TASK BRIEF – Return the whole listing exactly, omitting the pictures.
===== DATASET SECTION =====
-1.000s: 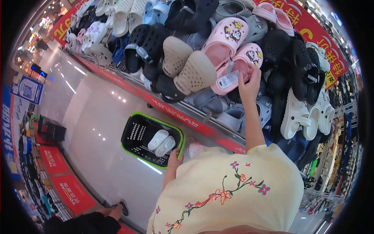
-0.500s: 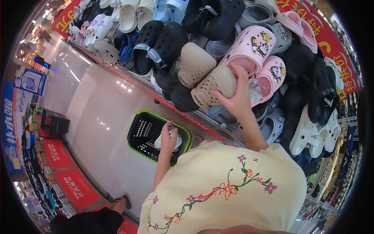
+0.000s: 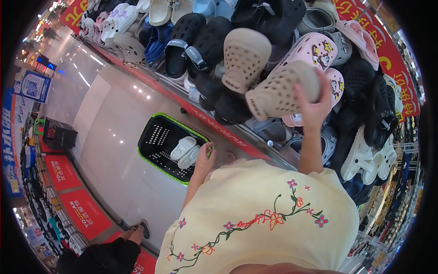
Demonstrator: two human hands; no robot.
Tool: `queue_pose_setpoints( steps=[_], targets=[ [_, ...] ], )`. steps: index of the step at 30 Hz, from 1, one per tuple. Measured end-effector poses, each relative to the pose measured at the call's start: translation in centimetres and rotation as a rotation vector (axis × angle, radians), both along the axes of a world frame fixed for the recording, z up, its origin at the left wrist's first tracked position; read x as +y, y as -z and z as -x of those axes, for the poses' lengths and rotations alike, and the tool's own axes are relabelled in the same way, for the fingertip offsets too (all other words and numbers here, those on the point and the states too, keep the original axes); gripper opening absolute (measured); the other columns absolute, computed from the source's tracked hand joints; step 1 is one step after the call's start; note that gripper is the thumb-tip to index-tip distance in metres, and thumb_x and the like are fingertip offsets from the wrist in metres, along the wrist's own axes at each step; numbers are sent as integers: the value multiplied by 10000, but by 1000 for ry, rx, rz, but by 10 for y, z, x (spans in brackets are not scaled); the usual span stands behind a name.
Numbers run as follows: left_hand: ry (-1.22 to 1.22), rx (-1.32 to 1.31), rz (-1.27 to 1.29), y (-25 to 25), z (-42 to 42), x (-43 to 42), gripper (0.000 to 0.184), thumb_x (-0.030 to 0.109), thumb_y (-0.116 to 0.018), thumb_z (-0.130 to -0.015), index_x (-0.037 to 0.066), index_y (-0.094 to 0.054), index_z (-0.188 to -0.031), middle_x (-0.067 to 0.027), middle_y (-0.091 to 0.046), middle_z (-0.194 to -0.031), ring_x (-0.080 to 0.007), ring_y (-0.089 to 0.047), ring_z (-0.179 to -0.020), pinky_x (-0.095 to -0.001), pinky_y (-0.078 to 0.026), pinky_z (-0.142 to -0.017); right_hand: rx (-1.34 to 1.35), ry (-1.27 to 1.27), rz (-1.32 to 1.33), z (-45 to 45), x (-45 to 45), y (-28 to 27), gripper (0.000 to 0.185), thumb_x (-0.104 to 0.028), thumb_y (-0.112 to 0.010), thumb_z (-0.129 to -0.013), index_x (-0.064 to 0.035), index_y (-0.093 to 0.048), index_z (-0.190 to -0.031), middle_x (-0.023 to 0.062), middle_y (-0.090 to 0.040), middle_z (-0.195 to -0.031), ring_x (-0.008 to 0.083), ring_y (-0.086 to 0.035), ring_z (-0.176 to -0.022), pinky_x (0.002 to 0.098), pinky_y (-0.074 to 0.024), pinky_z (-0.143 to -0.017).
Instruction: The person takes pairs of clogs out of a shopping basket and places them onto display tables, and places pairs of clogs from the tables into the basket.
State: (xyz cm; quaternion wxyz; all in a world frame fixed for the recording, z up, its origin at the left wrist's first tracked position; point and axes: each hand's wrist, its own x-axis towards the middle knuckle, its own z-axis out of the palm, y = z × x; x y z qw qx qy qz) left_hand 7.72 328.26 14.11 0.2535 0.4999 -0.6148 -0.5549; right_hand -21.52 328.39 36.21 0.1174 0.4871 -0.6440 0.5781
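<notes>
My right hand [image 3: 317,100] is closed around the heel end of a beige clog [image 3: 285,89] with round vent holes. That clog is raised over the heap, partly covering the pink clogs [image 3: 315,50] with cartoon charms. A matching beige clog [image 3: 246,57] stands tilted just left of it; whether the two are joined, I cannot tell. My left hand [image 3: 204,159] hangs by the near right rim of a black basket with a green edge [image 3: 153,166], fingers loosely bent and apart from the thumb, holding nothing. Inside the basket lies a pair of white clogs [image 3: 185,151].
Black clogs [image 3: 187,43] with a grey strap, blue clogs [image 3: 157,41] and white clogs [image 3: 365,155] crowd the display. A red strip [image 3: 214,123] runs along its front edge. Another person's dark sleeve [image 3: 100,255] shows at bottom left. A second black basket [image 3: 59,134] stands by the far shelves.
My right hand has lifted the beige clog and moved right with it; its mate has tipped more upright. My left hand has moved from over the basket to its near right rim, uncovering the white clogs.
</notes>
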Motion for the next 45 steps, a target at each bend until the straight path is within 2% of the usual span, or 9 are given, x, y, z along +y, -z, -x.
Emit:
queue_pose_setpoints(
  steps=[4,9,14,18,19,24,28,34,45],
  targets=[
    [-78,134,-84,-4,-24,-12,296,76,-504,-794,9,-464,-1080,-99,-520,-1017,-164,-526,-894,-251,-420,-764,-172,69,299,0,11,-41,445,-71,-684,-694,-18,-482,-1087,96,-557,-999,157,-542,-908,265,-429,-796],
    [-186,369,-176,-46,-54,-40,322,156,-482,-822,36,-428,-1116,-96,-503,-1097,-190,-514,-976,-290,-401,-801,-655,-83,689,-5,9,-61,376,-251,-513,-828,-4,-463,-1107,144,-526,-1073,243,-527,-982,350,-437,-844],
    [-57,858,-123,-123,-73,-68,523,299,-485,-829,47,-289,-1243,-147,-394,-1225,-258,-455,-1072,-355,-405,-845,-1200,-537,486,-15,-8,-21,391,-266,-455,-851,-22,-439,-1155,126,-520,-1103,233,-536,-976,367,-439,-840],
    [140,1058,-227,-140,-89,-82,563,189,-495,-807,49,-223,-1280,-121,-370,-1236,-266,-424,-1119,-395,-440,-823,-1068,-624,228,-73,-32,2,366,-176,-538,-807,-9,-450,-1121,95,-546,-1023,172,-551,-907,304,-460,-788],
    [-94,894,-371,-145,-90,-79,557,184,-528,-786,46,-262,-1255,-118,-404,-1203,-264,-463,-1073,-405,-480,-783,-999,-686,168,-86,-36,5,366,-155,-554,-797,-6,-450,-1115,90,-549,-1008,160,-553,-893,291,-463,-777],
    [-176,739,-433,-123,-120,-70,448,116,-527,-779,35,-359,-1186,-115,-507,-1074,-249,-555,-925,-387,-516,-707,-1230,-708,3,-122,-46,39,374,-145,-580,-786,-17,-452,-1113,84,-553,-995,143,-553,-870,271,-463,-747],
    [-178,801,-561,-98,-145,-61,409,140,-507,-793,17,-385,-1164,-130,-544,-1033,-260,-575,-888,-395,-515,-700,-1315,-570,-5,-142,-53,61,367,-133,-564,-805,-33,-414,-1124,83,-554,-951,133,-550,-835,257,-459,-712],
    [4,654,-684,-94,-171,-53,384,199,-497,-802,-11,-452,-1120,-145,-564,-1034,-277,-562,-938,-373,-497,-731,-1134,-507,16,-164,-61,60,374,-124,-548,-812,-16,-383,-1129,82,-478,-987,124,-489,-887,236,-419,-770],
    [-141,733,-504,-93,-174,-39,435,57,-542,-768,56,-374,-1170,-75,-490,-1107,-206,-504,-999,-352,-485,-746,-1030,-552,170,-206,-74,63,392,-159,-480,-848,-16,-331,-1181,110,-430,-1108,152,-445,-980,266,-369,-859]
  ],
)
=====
RESULT –
-1.000s: 
-0.500s: 
+0.000s: 
Demonstrator: two human hands; no robot.
Tool: `queue_pose_setpoints( steps=[_], targets=[ [_, ...] ], )`. steps: index of the step at 30 Hz, from 1, one per tuple. Measured end-effector poses, each relative to the pose measured at the call's start: translation in centimetres and rotation as a rotation vector (axis × angle, radians), both along the axes of a world frame fixed for the recording, z up, its origin at the left wrist's first tracked position; read x as +y, y as -z and z as -x of those axes, for the poses' lengths and rotations alike, and the tool's own axes are relabelled in the same way, for the fingertip offsets too (all other words and numbers here, those on the point and the states too, keep the original axes); gripper opening absolute (measured); the other columns absolute, computed from the source's tracked hand joints; step 1 is one step after the call's start; note that gripper is the thumb-tip to index-tip distance in metres, and thumb_x and the like are fingertip offsets from the wrist in metres, along the wrist's own axes at each step; numbers are sent as integers: the value multiplied by 10000, but by 1000 for ry, rx, rz, but by 10 for y, z, x (spans in brackets are not scaled); the usual span stands behind a name.
Numbers run as follows: left_hand: ry (-1.22 to 1.22), rx (-1.32 to 1.31), rz (-1.27 to 1.29), y (-25 to 25), z (-42 to 42), x (-43 to 42), gripper (0.000 to 0.184), thumb_x (-0.030 to 0.109), thumb_y (-0.116 to 0.018), thumb_z (-0.130 to -0.015), index_x (-0.037 to 0.066), index_y (-0.094 to 0.054), index_z (-0.188 to -0.031), middle_x (-0.067 to 0.027), middle_y (-0.091 to 0.046), middle_z (-0.194 to -0.031), ring_x (-0.080 to 0.007), ring_y (-0.089 to 0.047), ring_z (-0.179 to -0.020), pinky_x (-0.095 to -0.001), pinky_y (-0.078 to 0.026), pinky_z (-0.142 to -0.017); right_hand: rx (-1.34 to 1.35), ry (-1.27 to 1.27), rz (-1.32 to 1.33), z (-45 to 45), x (-45 to 45), y (-28 to 27), gripper (0.000 to 0.185), thumb_x (-0.104 to 0.028), thumb_y (-0.112 to 0.010), thumb_z (-0.129 to -0.013), index_x (-0.064 to 0.035), index_y (-0.093 to 0.048), index_z (-0.190 to -0.031), middle_x (-0.023 to 0.062), middle_y (-0.090 to 0.040), middle_z (-0.195 to -0.031), ring_x (-0.008 to 0.083), ring_y (-0.086 to 0.035), ring_z (-0.176 to -0.022), pinky_x (0.002 to 0.098), pinky_y (-0.074 to 0.024), pinky_z (-0.143 to -0.017).
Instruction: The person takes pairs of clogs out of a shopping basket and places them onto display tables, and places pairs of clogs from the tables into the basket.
State: (xyz cm; quaternion wxyz; all in a world frame fixed for the recording, z up, its origin at the left wrist's first tracked position; point and axes: each hand's wrist, its own x-axis towards the middle knuckle, its own z-axis out of the palm, y = z × x; x y z qw qx qy qz) left_hand 7.72 328.26 14.11 0.2535 0.4999 -0.6148 -0.5549; right_hand -21.52 328.39 36.21 0.1174 0.4871 -0.6440 0.5781
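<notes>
My right hand [image 3: 317,100] is closed around the heel end of a beige clog [image 3: 285,89] with round vent holes. That clog is raised over the heap, partly covering the pink clogs [image 3: 315,50] with cartoon charms. A matching beige clog [image 3: 246,57] stands tilted just left of it; whether the two are joined, I cannot tell. My left hand [image 3: 204,159] hangs by the near right rim of a black basket with a green edge [image 3: 153,166], fingers loosely bent and apart from the thumb, holding nothing. Inside the basket lies a pair of white clogs [image 3: 185,151].
Black clogs [image 3: 187,43] with a grey strap, blue clogs [image 3: 157,41] and white clogs [image 3: 365,155] crowd the display. A red strip [image 3: 214,123] runs along its front edge. Another person's dark sleeve [image 3: 100,255] shows at bottom left. A second black basket [image 3: 59,134] stands by the far shelves.
My right hand has lifted the beige clog and moved right with it; its mate has tipped more upright. My left hand has moved from over the basket to its near right rim, uncovering the white clogs.
</notes>
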Motion for the next 45 steps, a target at each bend until the straight path is within 2% of the usual span, or 9 are given, x, y, z along +y, -z, -x.
Emit:
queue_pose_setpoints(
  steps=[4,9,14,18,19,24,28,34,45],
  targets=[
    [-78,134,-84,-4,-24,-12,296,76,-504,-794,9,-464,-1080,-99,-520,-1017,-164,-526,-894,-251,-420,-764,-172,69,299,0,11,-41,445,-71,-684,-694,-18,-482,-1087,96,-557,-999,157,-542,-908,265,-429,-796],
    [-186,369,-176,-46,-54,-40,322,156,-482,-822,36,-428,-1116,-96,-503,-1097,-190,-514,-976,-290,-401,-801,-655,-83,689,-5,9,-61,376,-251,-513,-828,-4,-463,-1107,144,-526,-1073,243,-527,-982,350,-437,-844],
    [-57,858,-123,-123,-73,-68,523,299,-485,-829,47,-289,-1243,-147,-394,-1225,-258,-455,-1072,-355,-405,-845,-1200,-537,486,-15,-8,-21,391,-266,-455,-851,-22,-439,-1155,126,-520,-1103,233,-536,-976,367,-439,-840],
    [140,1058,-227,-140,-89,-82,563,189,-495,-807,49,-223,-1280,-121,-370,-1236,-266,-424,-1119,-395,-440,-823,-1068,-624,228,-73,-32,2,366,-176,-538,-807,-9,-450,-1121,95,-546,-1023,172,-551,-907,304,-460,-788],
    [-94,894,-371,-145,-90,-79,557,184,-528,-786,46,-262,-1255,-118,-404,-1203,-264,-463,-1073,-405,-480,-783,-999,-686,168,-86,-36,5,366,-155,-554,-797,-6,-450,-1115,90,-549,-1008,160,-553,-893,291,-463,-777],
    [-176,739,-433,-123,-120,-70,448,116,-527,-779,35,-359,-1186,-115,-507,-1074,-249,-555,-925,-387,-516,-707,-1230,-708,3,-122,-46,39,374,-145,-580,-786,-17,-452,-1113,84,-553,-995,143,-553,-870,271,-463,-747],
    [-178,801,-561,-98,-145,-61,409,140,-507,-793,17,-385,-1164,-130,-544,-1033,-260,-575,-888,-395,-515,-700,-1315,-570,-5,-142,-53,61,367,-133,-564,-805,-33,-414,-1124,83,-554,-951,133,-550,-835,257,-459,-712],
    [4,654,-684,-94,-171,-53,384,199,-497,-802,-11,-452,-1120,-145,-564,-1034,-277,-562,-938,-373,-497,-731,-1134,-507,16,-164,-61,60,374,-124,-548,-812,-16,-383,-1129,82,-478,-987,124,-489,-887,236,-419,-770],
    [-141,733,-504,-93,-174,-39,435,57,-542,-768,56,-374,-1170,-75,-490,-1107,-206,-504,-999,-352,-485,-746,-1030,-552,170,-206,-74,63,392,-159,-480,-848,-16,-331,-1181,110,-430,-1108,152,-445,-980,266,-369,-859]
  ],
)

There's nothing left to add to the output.